### Your objective:
Transcribe the data underneath exactly, keeping every word in place.

### Data provided:
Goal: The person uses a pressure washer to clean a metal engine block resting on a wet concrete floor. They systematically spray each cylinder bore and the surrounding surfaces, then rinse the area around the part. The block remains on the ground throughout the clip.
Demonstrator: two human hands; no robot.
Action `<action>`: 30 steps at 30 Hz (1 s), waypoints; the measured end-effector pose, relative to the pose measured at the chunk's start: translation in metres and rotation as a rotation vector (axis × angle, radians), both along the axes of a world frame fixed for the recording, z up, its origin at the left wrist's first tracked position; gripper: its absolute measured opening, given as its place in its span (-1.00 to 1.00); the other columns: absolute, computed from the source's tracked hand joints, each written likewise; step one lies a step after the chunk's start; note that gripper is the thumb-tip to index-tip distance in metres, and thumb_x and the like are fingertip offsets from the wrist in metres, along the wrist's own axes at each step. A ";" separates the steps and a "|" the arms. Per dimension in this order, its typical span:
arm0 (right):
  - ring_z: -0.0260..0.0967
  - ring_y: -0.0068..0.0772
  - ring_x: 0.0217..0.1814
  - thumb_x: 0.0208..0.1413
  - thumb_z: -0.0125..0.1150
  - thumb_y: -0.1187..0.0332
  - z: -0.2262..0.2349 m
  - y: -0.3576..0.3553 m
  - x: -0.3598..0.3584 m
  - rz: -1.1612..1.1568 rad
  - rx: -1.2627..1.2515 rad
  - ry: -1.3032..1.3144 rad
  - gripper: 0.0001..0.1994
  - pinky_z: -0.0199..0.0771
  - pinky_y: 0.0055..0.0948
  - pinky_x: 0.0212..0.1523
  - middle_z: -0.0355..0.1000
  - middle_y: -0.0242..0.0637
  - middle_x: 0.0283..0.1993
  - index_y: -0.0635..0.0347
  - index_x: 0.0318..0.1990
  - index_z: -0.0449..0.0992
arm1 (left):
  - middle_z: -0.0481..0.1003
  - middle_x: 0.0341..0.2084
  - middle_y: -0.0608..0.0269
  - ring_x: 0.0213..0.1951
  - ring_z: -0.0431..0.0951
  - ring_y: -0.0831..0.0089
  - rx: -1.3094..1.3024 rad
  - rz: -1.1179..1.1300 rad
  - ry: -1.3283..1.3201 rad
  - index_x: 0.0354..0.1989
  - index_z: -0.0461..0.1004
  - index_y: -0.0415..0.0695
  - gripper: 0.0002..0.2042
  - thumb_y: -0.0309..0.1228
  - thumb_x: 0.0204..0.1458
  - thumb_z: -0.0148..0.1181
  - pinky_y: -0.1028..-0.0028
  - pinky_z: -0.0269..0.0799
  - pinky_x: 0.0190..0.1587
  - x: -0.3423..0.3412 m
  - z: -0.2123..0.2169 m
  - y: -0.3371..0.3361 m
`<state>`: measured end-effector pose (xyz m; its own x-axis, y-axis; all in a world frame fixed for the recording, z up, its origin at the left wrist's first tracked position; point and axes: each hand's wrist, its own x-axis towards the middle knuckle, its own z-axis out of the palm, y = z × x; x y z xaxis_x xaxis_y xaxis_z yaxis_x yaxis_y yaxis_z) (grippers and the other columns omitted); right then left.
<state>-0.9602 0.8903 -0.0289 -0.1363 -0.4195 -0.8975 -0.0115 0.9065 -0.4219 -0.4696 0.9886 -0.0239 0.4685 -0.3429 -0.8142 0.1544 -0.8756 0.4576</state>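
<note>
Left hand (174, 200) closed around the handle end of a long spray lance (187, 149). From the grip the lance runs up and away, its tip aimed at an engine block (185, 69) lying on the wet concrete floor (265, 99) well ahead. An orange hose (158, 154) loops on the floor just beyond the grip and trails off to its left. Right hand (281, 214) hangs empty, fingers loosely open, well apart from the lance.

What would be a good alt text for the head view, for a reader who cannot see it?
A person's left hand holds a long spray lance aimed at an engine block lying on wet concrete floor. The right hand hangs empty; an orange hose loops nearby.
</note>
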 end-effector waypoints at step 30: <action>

### Exercise response:
Goal: The person uses a pressure washer to clean a metal engine block resting on a wet concrete floor. They systematically spray each cylinder bore and the surrounding surfaces, then rinse the area around the part. The block remains on the ground throughout the clip.
Demonstrator: two human hands; no robot.
Action `<action>`: 30 steps at 30 Hz (1 s), waypoints; the measured end-effector pose, relative to the pose measured at the chunk's start: translation in metres and rotation as a rotation vector (axis × angle, radians), both along the axes of a world frame fixed for the recording, z up, its origin at the left wrist's first tracked position; gripper: its absolute measured opening, given as its place in its span (-1.00 to 1.00); the other columns: absolute, computed from the source's tracked hand joints, each written likewise; step one lies a step after the chunk's start; note that gripper is the thumb-tip to index-tip distance in metres, and thumb_x and the like are fingertip offsets from the wrist in metres, along the wrist's own axes at each step. A ";" separates the steps and a "|" the arms. Per dimension in this order, its typical span:
arm0 (right):
  - ring_z: -0.0260..0.0967
  - ring_y: -0.0068..0.0772
  - ring_x: 0.0217..0.1814
  - thumb_x: 0.0208..0.1413
  - thumb_z: -0.0125..0.1150
  - thumb_y: -0.1187..0.0332
  - z: -0.2262..0.2349 m
  - y: -0.3576..0.3553 m
  - x: -0.3598..0.3584 m
  - rz: -1.1612..1.1568 rad
  - rx: -1.2627..1.2515 rad
  - ry: -1.3032..1.3144 rad
  - gripper: 0.0001..0.1994
  - pinky_z: -0.0199..0.0771
  - pinky_y: 0.0055..0.0948
  - pinky_x: 0.0212..0.1523
  - middle_z: -0.0355..0.1000
  - middle_y: -0.0242..0.0637
  - middle_x: 0.0283..0.1993
  - index_y: -0.0635..0.0347
  - index_x: 0.0318..0.1990
  - index_z: -0.0449..0.0992
arm1 (left):
  - middle_z: -0.0481..0.1003
  - middle_x: 0.0341..0.2084
  - middle_y: -0.0608..0.0269
  - ring_x: 0.0213..0.1951
  - ring_z: -0.0431..0.0951
  - ring_y: -0.0831..0.0089
  - rx: -1.3094..1.3024 rad
  - rz: -1.1179..1.1300 rad
  - ry: -1.3283..1.3201 rad
  - index_x: 0.0354..0.1989
  - index_z: -0.0461..0.1004
  - index_y: -0.0415..0.0695
  - gripper: 0.0002..0.2042
  - thumb_y: -0.0309..0.1228
  - thumb_x: 0.0204..0.1458
  - thumb_z: -0.0148..0.1181
  - pinky_y: -0.1028..-0.0028
  - pinky_z: -0.0269..0.0799
  - pinky_x: 0.0190..0.1587
  - x: -0.3423..0.3412 m
  - z: -0.2123..0.2169 m
  - y: -0.3371..0.3361 m
`<state>`: measured end-effector pose (xyz m; its own x-axis, y-axis; all in a world frame fixed for the recording, z up, its origin at the left wrist's first tracked position; point and axes: each hand's wrist, its own x-axis towards the middle knuckle, its own z-axis out of the palm, y = z × x; x y z xaxis_x xaxis_y xaxis_z yaxis_x yaxis_y yaxis_z) (grippers and the other columns omitted); right then left.
<state>-0.9602 0.8903 -0.0289 -0.1363 -0.4195 -0.8975 -0.0115 0.9065 -0.4219 -0.4696 0.9886 -0.0239 0.4685 -0.3429 -0.8142 0.1544 -0.8756 0.4576</state>
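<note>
Left hand (174, 200) closed around the handle end of a long spray lance (187, 149). From the grip the lance runs up and away, its tip aimed at an engine block (185, 69) lying on the wet concrete floor (265, 99) well ahead. An orange hose (158, 154) loops on the floor just beyond the grip and trails off to its left. Right hand (281, 214) hangs empty, fingers loosely open, well apart from the lance.

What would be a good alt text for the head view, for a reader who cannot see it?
A person's left hand holds a long spray lance aimed at an engine block lying on wet concrete floor. The right hand hangs empty; an orange hose loops nearby.
</note>
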 end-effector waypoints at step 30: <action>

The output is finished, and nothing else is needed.